Prompt
In the copy of the lines below, leave out pictures and print everything else exactly.

Data shown
· · · · ·

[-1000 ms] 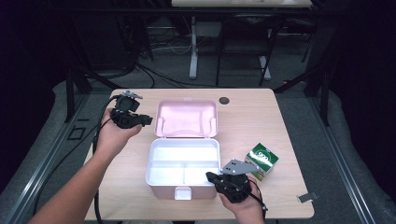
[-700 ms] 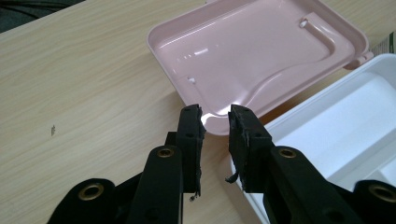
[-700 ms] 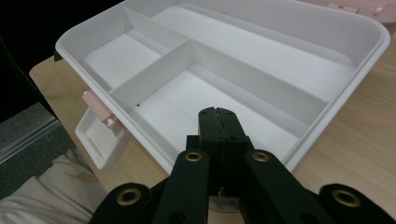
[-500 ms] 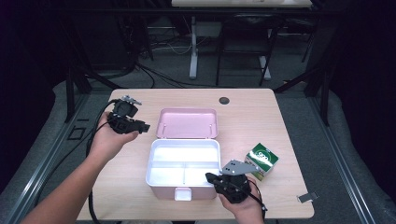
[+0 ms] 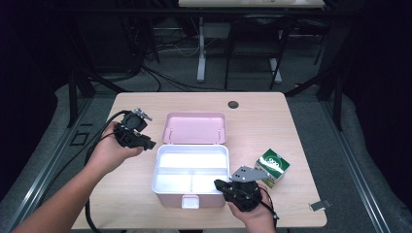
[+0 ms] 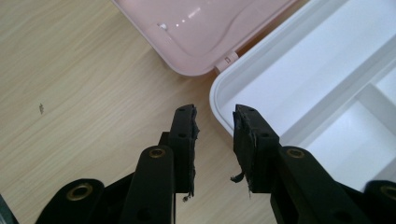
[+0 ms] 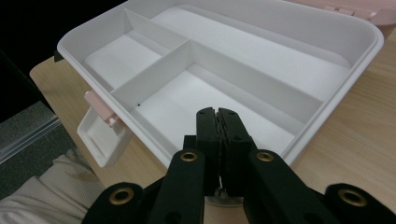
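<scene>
The box (image 5: 192, 177) sits open near the table's (image 5: 301, 126) front edge, its pink lid (image 5: 196, 128) lying flat behind it, its three white compartments bare. The right gripper (image 5: 224, 184) has its jaws pressed together, nothing between them, resting over the box's front right corner. The left gripper (image 5: 148, 143) hovers just beside the box's back left corner near the hinge; its jaws have just been opening and stand at a narrow gap, empty. The green carton (image 5: 272, 166) lies to the box's right, apart from it. The likely risk: either gripper nudging the light box, sliding it toward the edge, or the left one catching the lid and tipping it shut.
</scene>
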The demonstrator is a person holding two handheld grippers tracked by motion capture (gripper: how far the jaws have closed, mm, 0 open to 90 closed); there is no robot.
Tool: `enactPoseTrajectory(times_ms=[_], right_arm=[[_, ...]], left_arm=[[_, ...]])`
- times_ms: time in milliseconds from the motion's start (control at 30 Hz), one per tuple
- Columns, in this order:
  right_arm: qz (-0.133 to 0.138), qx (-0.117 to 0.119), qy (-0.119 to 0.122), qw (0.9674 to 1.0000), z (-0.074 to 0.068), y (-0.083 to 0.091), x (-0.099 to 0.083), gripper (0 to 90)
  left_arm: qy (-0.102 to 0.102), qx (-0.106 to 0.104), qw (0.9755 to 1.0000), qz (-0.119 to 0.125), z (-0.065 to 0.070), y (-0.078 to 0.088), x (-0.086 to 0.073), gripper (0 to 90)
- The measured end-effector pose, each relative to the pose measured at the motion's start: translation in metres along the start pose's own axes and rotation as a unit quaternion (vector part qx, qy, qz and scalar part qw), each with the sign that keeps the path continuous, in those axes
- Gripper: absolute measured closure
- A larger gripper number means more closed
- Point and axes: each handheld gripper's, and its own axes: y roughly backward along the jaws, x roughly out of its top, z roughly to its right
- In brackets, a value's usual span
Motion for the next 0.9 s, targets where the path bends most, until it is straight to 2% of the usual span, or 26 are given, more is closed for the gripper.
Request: enactPoseTrajectory(times_ms=[233, 467, 633, 800, 867, 900], right_arm=[[-0.001, 0.001, -0.003, 1.0000, 0.001, 0.002, 0.001, 87.3], [0.000, 0.002, -0.005, 1.0000, 0.002, 0.004, 0.001, 85.8], [0.001, 0.000, -0.005, 1.0000, 0.003, 0.006, 0.002, 84.9], [0.003, -0.003, -0.007, 1.0000, 0.004, 0.008, 0.003, 83.8], [0.004, -0.004, -0.010, 0.9999, 0.005, 0.009, 0.003, 83.1], [0.005, -0.005, -0.010, 0.9999, 0.006, 0.010, 0.003, 82.4]], left_arm=[[-0.019, -0.013, 0.9991, -0.036, 0.010, -0.008, 0.002, 69.2], [-0.054, -0.019, 0.9957, -0.073, 0.021, -0.015, 0.005, 68.4], [-0.085, -0.023, 0.9915, -0.096, 0.027, -0.019, 0.007, 68.3], [-0.122, -0.026, 0.9861, -0.110, 0.032, -0.020, 0.010, 67.9], [-0.142, -0.028, 0.9821, -0.120, 0.034, -0.021, 0.011, 67.9], [-0.158, -0.029, 0.9788, -0.127, 0.036, -0.022, 0.011, 67.9]])
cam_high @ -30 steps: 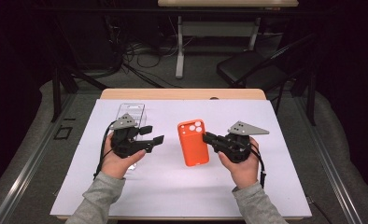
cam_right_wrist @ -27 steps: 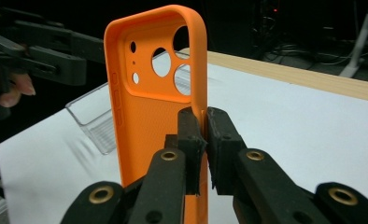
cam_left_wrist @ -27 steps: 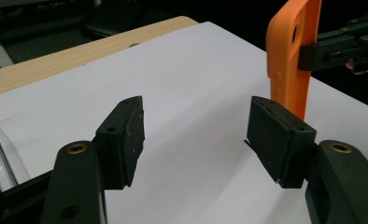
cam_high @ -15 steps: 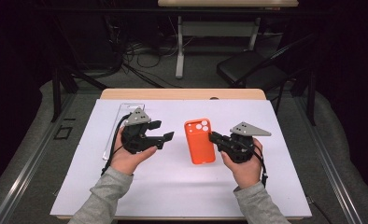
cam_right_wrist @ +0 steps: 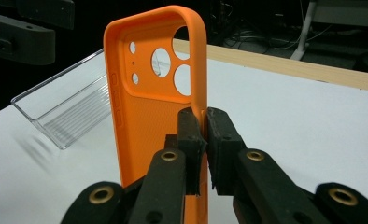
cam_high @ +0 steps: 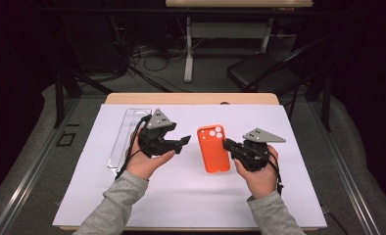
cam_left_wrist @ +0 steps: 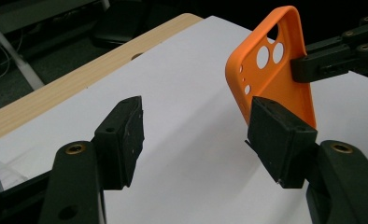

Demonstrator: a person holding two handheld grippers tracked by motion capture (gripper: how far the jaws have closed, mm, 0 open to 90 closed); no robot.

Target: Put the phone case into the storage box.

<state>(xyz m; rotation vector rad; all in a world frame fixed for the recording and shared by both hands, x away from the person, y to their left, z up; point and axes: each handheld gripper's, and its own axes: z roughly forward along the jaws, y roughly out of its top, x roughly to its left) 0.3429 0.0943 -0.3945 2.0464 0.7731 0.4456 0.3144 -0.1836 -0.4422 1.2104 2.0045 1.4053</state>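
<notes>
- Dark room behind me, cables and a chair on the floor beyond the bench; under my hands lies a white sheet [cam_high: 191, 196] spread over the wooden table [cam_high: 191, 98].
- Since a second ago my left gripper [cam_high: 185, 141] has travelled toward my right one and lifted a little, so it now sits just beside the orange phone case [cam_high: 213, 149]; its jaws stand about half apart with nothing between them.
- My right gripper [cam_high: 226, 143] has kept its place, jaws closed tight on the case's long edge, and the case has gone from slanted to nearly square with the table edge.
- In the left gripper view the case [cam_left_wrist: 271, 74] stands ahead of my left jaws and off to one side, held up off the sheet, near one jaw but not touching it.
- I judge this as the approach to a two-handed hold: the left jaws are wide enough to take the free edge, and a short move should bring them onto it.
- In the right gripper view the case [cam_right_wrist: 149, 107] is a thin, matte shell that looks like soft silicone: finely textured inside, rounded corners, round camera holes, small raised side buttons.
- Beyond my left gripper, on its far side from the case, lies a clear plastic tray [cam_high: 127, 137], glossy, ribbed, rigid.
- My gripper pads are black, blocky and dull.
</notes>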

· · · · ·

Result of the task
[-1000 ms] 
[-700 ms] 
[-700 ms] 
[-500 ms] 
[+0 ms] 
[+0 ms] 
[+0 ms] 
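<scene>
The box (image 5: 192, 177) sits open near the table's (image 5: 301, 126) front edge, its pink lid (image 5: 196, 128) lying flat behind it, its three white compartments bare. The right gripper (image 5: 224, 184) has its jaws pressed together, nothing between them, resting over the box's front right corner. The left gripper (image 5: 148, 143) hovers just beside the box's back left corner near the hinge; its jaws have just been opening and stand at a narrow gap, empty. The green carton (image 5: 272, 166) lies to the box's right, apart from it. The likely risk: either gripper nudging the light box, sliding it toward the edge, or the left one catching the lid and tipping it shut.
</scene>
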The demonstrator is a person holding two handheld grippers tracked by motion capture (gripper: how far the jaws have closed, mm, 0 open to 90 closed); there is no robot.
Tool: `enactPoseTrajectory(times_ms=[_], right_arm=[[_, ...]], left_arm=[[_, ...]])`
- times_ms: time in milliseconds from the motion's start (control at 30 Hz), one per tuple
- Columns, in this order:
  right_arm: qz (-0.133 to 0.138), qx (-0.117 to 0.119), qy (-0.119 to 0.122), qw (0.9674 to 1.0000), z (-0.074 to 0.068), y (-0.083 to 0.091), x (-0.099 to 0.083), gripper (0 to 90)
  left_arm: qy (-0.102 to 0.102), qx (-0.106 to 0.104), qw (0.9755 to 1.0000), qz (-0.119 to 0.125), z (-0.065 to 0.070), y (-0.078 to 0.088), x (-0.086 to 0.073), gripper (0 to 90)
- The measured end-effector pose, each relative to the pose measured at the motion's start: translation in metres along the start pose's own axes and rotation as a unit quaternion (vector part qx, qy, qz and scalar part qw), each with the sign that keeps the path continuous, in those axes
- Gripper: absolute measured closure
- A larger gripper number means more closed
- Point and axes: each handheld gripper's, and its own axes: y roughly backward along the jaws, x roughly out of its top, z roughly to its right
- In brackets, a value's usual span
Motion for the next 0.9 s, targets where the path bends most, until it is straight to 2% of the usual span, or 26 are given, more is closed for the gripper.
Request: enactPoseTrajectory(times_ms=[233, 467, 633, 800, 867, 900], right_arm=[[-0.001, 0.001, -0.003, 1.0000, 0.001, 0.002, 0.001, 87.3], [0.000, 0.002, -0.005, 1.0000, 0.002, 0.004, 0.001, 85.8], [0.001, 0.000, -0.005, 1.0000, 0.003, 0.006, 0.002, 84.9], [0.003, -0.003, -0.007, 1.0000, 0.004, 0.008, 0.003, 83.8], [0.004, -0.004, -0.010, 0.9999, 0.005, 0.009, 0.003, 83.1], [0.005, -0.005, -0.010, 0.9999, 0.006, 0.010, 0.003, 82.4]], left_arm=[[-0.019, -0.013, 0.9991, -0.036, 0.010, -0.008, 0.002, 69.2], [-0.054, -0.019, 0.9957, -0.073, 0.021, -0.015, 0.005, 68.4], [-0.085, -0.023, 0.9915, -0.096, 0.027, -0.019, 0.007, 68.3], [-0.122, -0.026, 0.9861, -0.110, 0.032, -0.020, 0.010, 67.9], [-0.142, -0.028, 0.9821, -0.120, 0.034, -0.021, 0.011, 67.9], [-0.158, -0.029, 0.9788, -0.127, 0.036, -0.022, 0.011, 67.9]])
cam_high @ -30 steps: 
cam_right_wrist @ -27 steps: 
cam_left_wrist @ -27 steps: 
cam_high @ -15 steps: 
cam_right_wrist @ +0 steps: 
cam_high @ +0 steps: 
cam_left_wrist @ +0 steps: 

Demonstrator: a person holding two handheld grippers tracked by motion capture (gripper: how far the jaws have closed, mm, 0 open to 90 closed); no robot.

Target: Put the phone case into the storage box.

<state>(xyz m; rotation vector rad; all in a world frame fixed for the recording and shared by both hands, x away from the person, y to their left, z up; point and axes: each handheld gripper's, and its own axes: z roughly forward along the jaws, y roughly out of its top, x roughly to its left) 0.3429 0.0943 -0.3945 2.0464 0.7731 0.4456 0.3144 -0.1836 -0.4422 1.2104 2.0045 1.4053</state>
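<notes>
- Dark room behind me, cables and a chair on the floor beyond the bench; under my hands lies a white sheet [cam_high: 191, 196] spread over the wooden table [cam_high: 191, 98].
- Since a second ago my left gripper [cam_high: 185, 141] has travelled toward my right one and lifted a little, so it now sits just beside the orange phone case [cam_high: 213, 149]; its jaws stand about half apart with nothing between them.
- My right gripper [cam_high: 226, 143] has kept its place, jaws closed tight on the case's long edge, and the case has gone from slanted to nearly square with the table edge.
- In the left gripper view the case [cam_left_wrist: 271, 74] stands ahead of my left jaws and off to one side, held up off the sheet, near one jaw but not touching it.
- I judge this as the approach to a two-handed hold: the left jaws are wide enough to take the free edge, and a short move should bring them onto it.
- In the right gripper view the case [cam_right_wrist: 149, 107] is a thin, matte shell that looks like soft silicone: finely textured inside, rounded corners, round camera holes, small raised side buttons.
- Beyond my left gripper, on its far side from the case, lies a clear plastic tray [cam_high: 127, 137], glossy, ribbed, rigid.
- My gripper pads are black, blocky and dull.
</notes>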

The work on this exercise has been completed.